Молодой казак от души хлестал палача батожьем.
– У-у, комарик плюгащий, и жахнуть добром-то не в силах! Ручонки жидки! За палаческо дело схватился, кутенок слепой! – в бессильной злобе бранился палач.
– Пусти-ка, Петрунь, может, я ему пуще по нраву, – вызвался ражий казак, выбирая из кучи батог.
У другого столба, рядом, тонко визжал приказный подьячий, червяком извиваясь под гибкой лозой. Связанный воеводский сыщик скулил и просил прощения у казаков.
Подошедшая гурьба астраханских стрельцов зубоскалила, стоя в сторонке, не смея вмешаться.
– Добралась и пчелка до меду, не все-то людям! – с издевкой заметил один из стрельцов.
– Терпи, палач, воеводой станешь! – поддержал второй.
– Погодите, стрельцы, доберусь. Вот казаки на Дон сойдут, я над вами тогда натешусь! – прохрипел палач.
Из кабака притащили вина на площадь.
Битых недоимщиков отпаивали вином. Уже и стрельцы смешались с толпой казаков. Кто-то дал для потехи стакан вина привязанному к столбу палачу.
– Заткнись на одну духовинку, не лайся, – сказали ему.
– Закуска, товарищи, братцы! – крикнул ярыжный, снимая с плеча тяжелый бочонок.
Все знали здесь эти бочонки по виду – бочонки с заветной боярской снедью, которой самим рыбакам не приходилось касаться: с душистой и нежной зернистой икрой.
– На бую целу бусу монашью разбили! У кого каблуки с подковой, наддай-ка по донцу – во славу господню закусим.
Стрелец долбанул каблуком, выбивая дощечки.
Народ суетливо искал под платьем, за опоясками, за голенищами ложек. Теснились к бочонку. Палач у столба, с бородой, обмазанной драгоценной закуской, кричал разгулявшейся толпе:
– Смаку не чуете, деревенщина, дьяволы! Как кашу, собачье отродье! Как кашу! Да кто ж ее так-то... Вас за одну икру по три дня на торгу бить, несмыслены души, бродяги!..
Сам Разин в тот день с десятком людей гулял по городу в чинном спокойствии. Он проходил по торгам, расспрашивал купцов, как торгуют; заходя в кабаки, платил за всех пьющих; где слышал шум, подходил, наблюдал, ни во что не вмешиваясь, со злой усмешкой шел дальше...

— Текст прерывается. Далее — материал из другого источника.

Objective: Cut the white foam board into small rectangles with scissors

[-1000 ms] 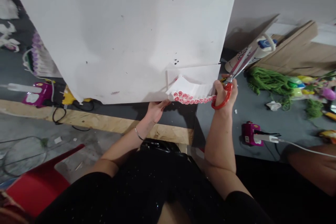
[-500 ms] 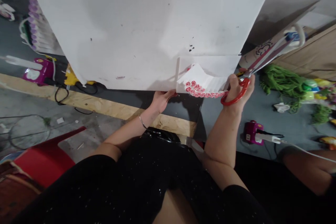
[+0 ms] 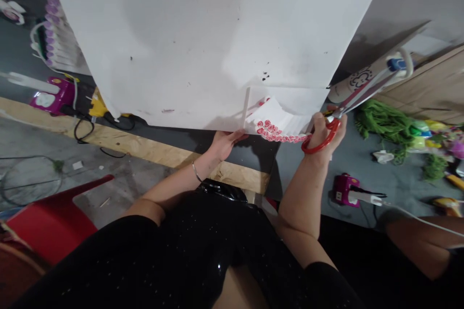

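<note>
A pair of red-handled scissors [image 3: 322, 141] is in my right hand [image 3: 325, 131], with the fingers bent around the handle and the blades pointing up and right. The same hand is against the right end of a shallow white tray [image 3: 290, 91]. In the tray lies a bundle of white sticks [image 3: 281, 115] whose near ends show red rose-like patterns. My left hand [image 3: 224, 144] is at the tray's lower left corner, thumb and fingers closed on its edge; the fingertips are partly hidden beneath. The tray rests at the near edge of a large white board [image 3: 188, 48].
Purple-ended sticks [image 3: 54, 34] lie at the left, near a purple power adapter [image 3: 60, 96] and a yellow plug [image 3: 97, 106]. To the right are green stems [image 3: 384, 120], a second purple adapter [image 3: 344, 189] and another person's arm [image 3: 416, 241]. A red stool [image 3: 54, 217] stands lower left.
The view has shifted slightly, so the board, tray and hands appear a little lower. Both hands keep their hold, and the scissors stay in my right hand.
</note>
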`<state>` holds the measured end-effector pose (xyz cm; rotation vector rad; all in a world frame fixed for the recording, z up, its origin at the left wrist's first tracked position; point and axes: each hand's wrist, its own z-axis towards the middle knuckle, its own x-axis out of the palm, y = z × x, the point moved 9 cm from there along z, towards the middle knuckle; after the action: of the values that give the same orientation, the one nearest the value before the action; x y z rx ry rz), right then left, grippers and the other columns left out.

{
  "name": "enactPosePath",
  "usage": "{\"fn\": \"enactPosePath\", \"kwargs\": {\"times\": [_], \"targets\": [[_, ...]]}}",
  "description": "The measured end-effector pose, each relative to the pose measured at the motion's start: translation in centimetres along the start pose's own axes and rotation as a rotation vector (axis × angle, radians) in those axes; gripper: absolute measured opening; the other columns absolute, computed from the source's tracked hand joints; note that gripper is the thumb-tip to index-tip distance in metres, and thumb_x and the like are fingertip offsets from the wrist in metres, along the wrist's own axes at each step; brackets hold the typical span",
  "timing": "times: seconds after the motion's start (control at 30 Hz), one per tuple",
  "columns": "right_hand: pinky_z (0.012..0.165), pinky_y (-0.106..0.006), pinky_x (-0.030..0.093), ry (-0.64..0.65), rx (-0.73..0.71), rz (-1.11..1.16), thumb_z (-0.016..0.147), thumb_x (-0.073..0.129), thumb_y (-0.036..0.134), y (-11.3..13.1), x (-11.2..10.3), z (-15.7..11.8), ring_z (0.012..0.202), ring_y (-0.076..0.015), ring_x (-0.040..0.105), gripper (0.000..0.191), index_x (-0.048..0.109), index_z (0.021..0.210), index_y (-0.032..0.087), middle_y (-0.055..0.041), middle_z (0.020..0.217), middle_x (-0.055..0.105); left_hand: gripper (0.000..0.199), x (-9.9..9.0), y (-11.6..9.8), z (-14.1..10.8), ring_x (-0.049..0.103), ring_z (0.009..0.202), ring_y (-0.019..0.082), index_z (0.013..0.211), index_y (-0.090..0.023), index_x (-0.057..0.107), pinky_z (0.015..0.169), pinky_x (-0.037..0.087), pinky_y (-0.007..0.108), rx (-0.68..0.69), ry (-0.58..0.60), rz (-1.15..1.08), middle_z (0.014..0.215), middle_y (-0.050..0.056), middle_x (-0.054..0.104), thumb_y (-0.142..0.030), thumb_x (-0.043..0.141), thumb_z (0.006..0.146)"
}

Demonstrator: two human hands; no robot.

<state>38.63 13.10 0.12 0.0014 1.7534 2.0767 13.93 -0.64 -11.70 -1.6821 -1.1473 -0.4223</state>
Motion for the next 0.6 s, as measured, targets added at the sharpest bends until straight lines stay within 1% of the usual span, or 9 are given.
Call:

Он видел, как Федор Каторжный с казаками сбивали замки с тюрьмы, наблюдал, как Сергей Кривой снимал с астраханских стен какую-то пушку, как Еремеев чинил расправу над палачом, как Наумов, споив допьяна монахов, купил у них целую бусу митрополичьей зернистой икры, приготовленной в дар патриарху...
Стрелецкий пятидесятник, нагоняя его на коне, окликнул:
– Эй, атаман!
Разин не оглянулся. Он слышал, как за спиной клацнули вырванные из ножен казацкие сабли.
– С кем говоришь, боярский холоп! – загудели казаки.
– Шапку долой, невежа! Слезай с коня! – крикнул Тимошка.
Атаман не повел и ухом, словно его ничто не касалось. Он по-прежнему шел спокойно вперед.
– Здоров будь, честной атаман! Здрав будь, Степан Тимофеич! – воскликнул пятидесятник, пешком забежав наперед и низко ему поклонившись.
– Здоров, воевода, здоров! Как жена, детишки? – с усмешкой отозвался Степан.
– Осударь, атаман великий! Боярин и воевода Иван Семенович князь Прозоровский велел тебя кликать в Приказну палату, – сказал пятидесятник.